▶ **AIM OF THE EXERCISE**
The material must be copied out exactly, line for line.

━━━ SUPPLIED DATA ━━━

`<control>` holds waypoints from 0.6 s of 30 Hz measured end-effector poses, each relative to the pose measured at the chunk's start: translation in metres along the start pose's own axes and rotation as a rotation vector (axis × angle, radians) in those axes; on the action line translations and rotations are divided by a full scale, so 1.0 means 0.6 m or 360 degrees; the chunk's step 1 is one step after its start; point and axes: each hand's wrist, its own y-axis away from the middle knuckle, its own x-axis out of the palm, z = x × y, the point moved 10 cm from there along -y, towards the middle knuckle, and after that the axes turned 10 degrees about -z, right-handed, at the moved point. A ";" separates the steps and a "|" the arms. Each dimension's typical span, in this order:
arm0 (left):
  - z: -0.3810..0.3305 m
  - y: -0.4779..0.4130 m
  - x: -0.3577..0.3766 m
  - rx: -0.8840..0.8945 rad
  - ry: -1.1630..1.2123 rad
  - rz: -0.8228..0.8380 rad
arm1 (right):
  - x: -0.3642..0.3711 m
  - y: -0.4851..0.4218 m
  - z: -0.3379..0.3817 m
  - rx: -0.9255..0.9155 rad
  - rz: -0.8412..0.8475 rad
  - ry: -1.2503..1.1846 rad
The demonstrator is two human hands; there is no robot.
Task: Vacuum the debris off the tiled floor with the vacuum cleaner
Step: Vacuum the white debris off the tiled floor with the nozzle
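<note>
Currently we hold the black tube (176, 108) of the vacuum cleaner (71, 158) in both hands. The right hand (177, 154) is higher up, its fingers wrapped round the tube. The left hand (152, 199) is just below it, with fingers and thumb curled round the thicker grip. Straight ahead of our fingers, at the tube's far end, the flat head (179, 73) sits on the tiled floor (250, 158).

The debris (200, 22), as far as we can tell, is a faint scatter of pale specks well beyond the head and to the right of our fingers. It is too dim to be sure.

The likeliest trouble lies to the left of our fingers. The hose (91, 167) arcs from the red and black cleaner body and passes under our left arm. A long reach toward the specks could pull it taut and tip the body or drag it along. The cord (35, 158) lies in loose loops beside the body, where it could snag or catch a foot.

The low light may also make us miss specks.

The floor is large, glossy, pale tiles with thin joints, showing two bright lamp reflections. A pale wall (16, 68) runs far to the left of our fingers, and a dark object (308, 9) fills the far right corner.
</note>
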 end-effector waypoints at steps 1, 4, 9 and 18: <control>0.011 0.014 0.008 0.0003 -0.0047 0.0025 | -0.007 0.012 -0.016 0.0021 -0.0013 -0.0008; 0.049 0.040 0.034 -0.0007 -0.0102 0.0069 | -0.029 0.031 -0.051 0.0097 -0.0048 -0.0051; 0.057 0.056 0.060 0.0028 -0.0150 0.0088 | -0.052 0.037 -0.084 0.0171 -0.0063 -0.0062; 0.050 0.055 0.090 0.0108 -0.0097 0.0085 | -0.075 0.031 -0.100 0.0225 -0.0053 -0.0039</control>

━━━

▶ **ANSWER TO THIS PROBLEM**
`<control>` holds waypoints from 0.6 s of 30 Hz measured end-effector poses, each relative to the pose measured at the chunk's start: translation in metres along the start pose's own axes and rotation as a rotation vector (axis × angle, radians) in those axes; on the action line translations and rotations are divided by a full scale, so 1.0 means 0.6 m or 360 degrees; the chunk's step 1 is one step after its start; point and axes: each hand's wrist, its own y-axis away from the middle knuckle, its own x-axis out of the palm, z = x × y, the point moved 10 cm from there along -y, towards the middle knuckle, and after that the axes turned 10 degrees about -z, right-handed, at the moved point. A ";" separates the steps and a "|" the arms. Each dimension's typical span, in this order:
arm0 (left):
  - z: -0.3810..0.3305 m
  - y: -0.4779..0.4130 m
  - x: -0.3577..0.3766 m
  - rx: -0.8840..0.8945 rad
  - ry: -1.1630..1.2123 rad
  - rz: -0.8228..0.8380 rad
arm1 (right):
  - x: -0.3642..0.3711 m
  - y: -0.4851..0.4218 m
  - z: -0.3379..0.3817 m
  - rx: -0.9255..0.9155 rad
  - rz: -0.8412..0.8475 rad
  - ry: -1.2503..1.1846 rad
The demonstrator is two human hands; there is no robot.
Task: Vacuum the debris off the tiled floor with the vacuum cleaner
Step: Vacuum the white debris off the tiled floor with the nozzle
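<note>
Currently we hold the black tube (176, 108) of the vacuum cleaner (71, 158) in both hands. The right hand (177, 154) is higher up, its fingers wrapped round the tube. The left hand (152, 199) is just below it, with fingers and thumb curled round the thicker grip. Straight ahead of our fingers, at the tube's far end, the flat head (179, 73) sits on the tiled floor (250, 158).

The debris (200, 22), as far as we can tell, is a faint scatter of pale specks well beyond the head and to the right of our fingers. It is too dim to be sure.

The likeliest trouble lies to the left of our fingers. The hose (91, 167) arcs from the red and black cleaner body and passes under our left arm. A long reach toward the specks could pull it taut and tip the body or drag it along. The cord (35, 158) lies in loose loops beside the body, where it could snag or catch a foot.

The low light may also make us miss specks.

The floor is large, glossy, pale tiles with thin joints, showing two bright lamp reflections. A pale wall (16, 68) runs far to the left of our fingers, and a dark object (308, 9) fills the far right corner.
</note>
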 end-effector waypoints at steps 1, 4, 9 and 18: <control>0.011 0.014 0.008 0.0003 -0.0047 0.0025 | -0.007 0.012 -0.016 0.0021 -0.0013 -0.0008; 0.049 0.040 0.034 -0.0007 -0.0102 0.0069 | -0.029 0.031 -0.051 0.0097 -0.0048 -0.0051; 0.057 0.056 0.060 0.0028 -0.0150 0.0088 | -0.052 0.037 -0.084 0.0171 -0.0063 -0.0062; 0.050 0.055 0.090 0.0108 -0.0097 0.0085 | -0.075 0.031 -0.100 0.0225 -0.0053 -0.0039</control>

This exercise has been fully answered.